プロローグ【復讐執行】
「あぅぁぁぁぁっ!!」
叫び声が、部屋の中で幾度も木霊する。
だがその声も、何時間も続けて発していれば掠れてくる。
かれこれ丸一日は水分も食事も摂っていない。
その疲弊しきった虚ろな表情を見れば、大抵の人間はこれ以上の行為を躊躇うのかもしれない。
だが、この男は違う。
ーーーーバチン。
「がぁぁぁぁぁぁぁぁぁぁぁ!!いでぇぇぇぇぇぇぇ!!」
銀の兜を被っている男は、血生臭い器具で椅子に縛りつけられてる男の人差し指を切断した。
「阿保が、命乞いする相手は選べ」
今ので計20本。
これで全ての指という指、下から上までを全部切断した。
バケツには千切られた指がアルコールに浸けられ、床は血で真っ赤に染まっている。
「お前ぇは、人間じゃない。
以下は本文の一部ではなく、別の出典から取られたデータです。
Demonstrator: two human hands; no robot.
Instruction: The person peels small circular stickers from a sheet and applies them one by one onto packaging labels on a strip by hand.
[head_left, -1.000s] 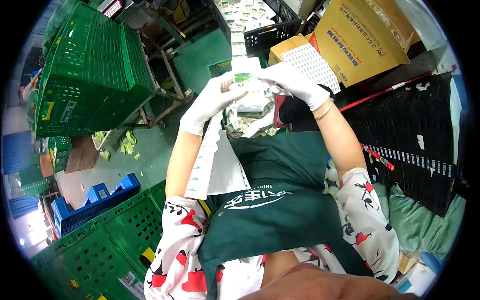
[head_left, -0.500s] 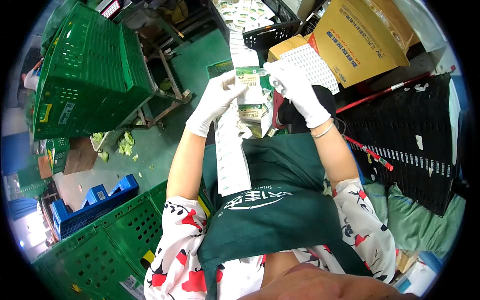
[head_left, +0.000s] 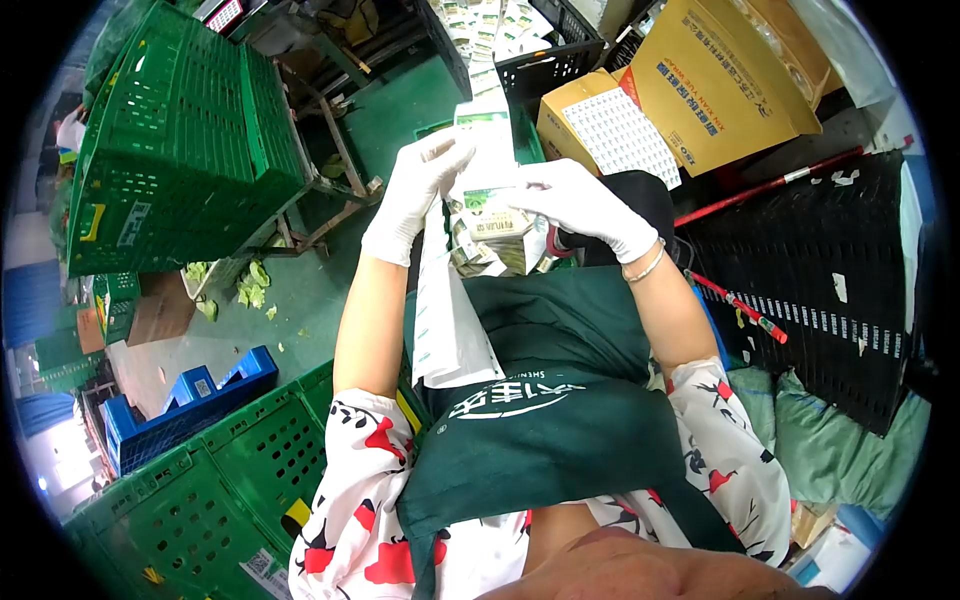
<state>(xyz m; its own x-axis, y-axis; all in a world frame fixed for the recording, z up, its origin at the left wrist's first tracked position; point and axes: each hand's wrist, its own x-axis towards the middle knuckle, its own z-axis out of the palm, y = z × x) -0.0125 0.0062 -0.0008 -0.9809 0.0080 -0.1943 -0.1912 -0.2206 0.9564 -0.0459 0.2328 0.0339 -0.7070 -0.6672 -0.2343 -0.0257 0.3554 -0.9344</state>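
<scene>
A long strip of white-and-green labels (head_left: 484, 112) runs from a black crate down between my gloved hands. My left hand (head_left: 422, 190) is closed, its thumb and fingers pinching the strip's left side. My right hand (head_left: 588, 208) is closed at the strip's right edge, fingertips against a green-and-beige label (head_left: 495, 222). A blank-looking white sheet strip (head_left: 445, 335) hangs below my left hand onto the green apron (head_left: 560, 430). Beneath my hands lies a heap of loose labels (head_left: 482, 262), partly hidden by the strip.
The black crate (head_left: 550, 72) at the top holds many labels. Beside it stand an open cardboard box (head_left: 725, 85) and a sheet of small stickers (head_left: 622, 138). Stacked green crates (head_left: 190, 160) are at left, black panels (head_left: 800, 290) at right, and a blue crate (head_left: 190, 400) lower left.
My right hand has moved down and slightly left, from above the strip to its lower label. My left hand has shifted slightly up. The label strip has bent and its printed label sits lower.
</scene>
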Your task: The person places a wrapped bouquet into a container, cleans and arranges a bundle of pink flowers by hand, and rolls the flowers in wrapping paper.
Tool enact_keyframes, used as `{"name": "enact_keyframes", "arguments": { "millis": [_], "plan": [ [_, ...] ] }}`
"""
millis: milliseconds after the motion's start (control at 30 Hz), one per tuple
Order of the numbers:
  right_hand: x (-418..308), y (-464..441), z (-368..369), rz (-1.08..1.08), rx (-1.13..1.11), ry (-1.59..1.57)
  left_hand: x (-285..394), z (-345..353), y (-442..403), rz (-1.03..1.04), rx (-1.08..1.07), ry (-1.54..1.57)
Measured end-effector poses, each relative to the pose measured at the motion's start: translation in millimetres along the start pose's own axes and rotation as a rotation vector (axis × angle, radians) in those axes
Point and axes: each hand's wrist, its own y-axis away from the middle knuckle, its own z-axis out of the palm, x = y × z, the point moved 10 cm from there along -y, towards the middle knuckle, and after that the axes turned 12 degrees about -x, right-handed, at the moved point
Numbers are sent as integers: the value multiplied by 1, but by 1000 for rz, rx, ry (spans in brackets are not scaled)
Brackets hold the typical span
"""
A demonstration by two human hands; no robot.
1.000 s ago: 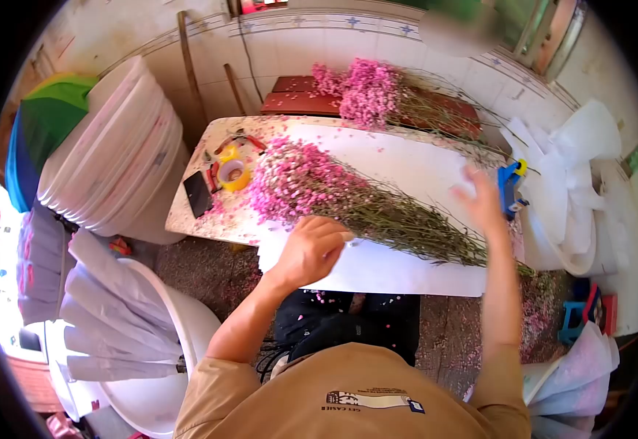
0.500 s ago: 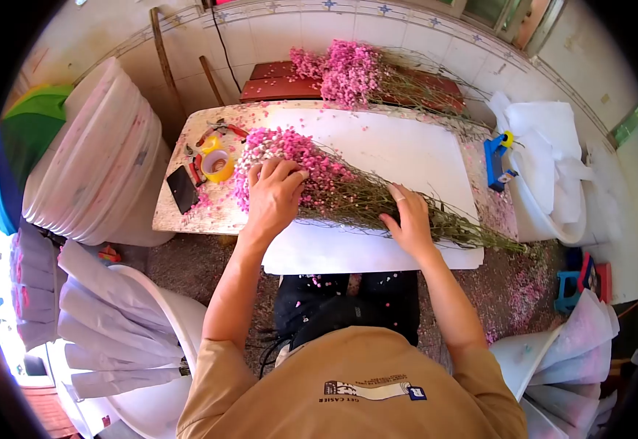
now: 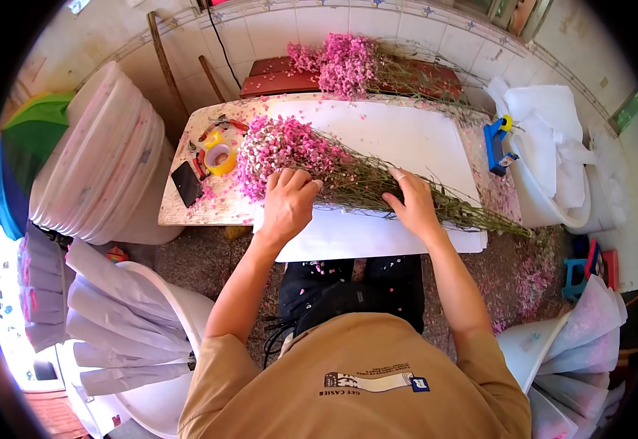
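A bunch of pink baby's breath (image 3: pixel 286 150) lies slantwise across white paper (image 3: pixel 407 143) on the worktable, blossoms to the left and thin green stems to the right. My left hand (image 3: pixel 289 205) has its fingers curled into the bunch along the near edge, just below the blossoms; its fingertips are partly hidden. Farther right, my right hand (image 3: pixel 412 205) grips the stems from the near side, fingers over the top and thumb apart from them, with a ring on one finger.
Left on the table are a phone (image 3: pixel 186 184), a yellow tape roll (image 3: pixel 220 159) and red-handled cutters (image 3: pixel 200 164). A blue tape dispenser (image 3: pixel 496 148) stands at the right edge. More pink flowers (image 3: pixel 347 66) rest behind on a red bench. Stacked white tubs (image 3: pixel 99 161) and wrapped-bouquet buckets (image 3: pixel 161 293) flank me.
My left hand has moved from on top of the blossoms down toward the near edge of the bunch, its fingers more curled. The right hand stays at the stems.
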Motion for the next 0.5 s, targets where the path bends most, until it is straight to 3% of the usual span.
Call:
{"name": "enact_keyframes", "arguments": {
  "millis": [333, 500],
  "plan": [
    [3, 1, 4, -23, -30, -36, 29, 12, -22, 241, -241, -198],
    [4, 7, 6, -6, -23, -7, 41, -10, -30, 335, -235, -188]
  ]
}}
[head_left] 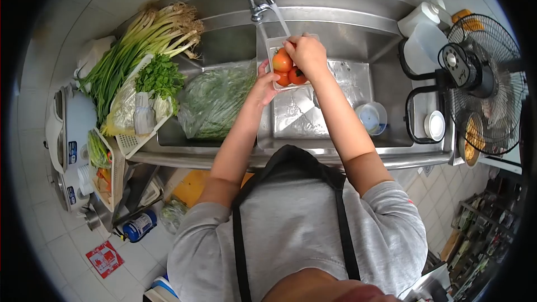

こんなの………人のする………ことじゃない………」
「ぁぁ、俺も同意見だ」
銀の兜を被っている男は、小さく、静かに嗤った。
「なんでこんな………回りくどいことを……殺すなら……殺せよ!」
「簡単なことだ。お前が苦しむと、喜ぶ奴がいる」
兜の男は会話を続けながら血で汚れた器具を使い古した布で念入りに拭いていく。
「確か、お前には妻と娘がいるらしいな」
「………………ぁ?」
兜の男は荷物から袋を取り出し、中のものを床に思い切りぶちまけた。
そこには小さな手が、細く白い手が2つずつあった。
「ぁぁぁぁぁぁぁぁぁぁぁあ!!!ふざけんなぁぁ!糞野郎!アイツらはっ!かっ関係ねぇだろうが!!」
「依頼者の要望だ。"私と同じ目に遭わせてほしい"……だそうだ」
指を全て千切られていても、辛うじて意識を、自我を保っていられる程のタフネスを見せたこの男が。
狂ったように泣き叫び、地団駄を踏む。
「ははっ」
彼は小さく嗤った。
これが嗤わずにいられるだろうか。
自業自得、その一言に尽きる。
他人の家族を殺めたこの男が、今度は逆に自分の家族を弄ばれ、怒り狂っているのだから。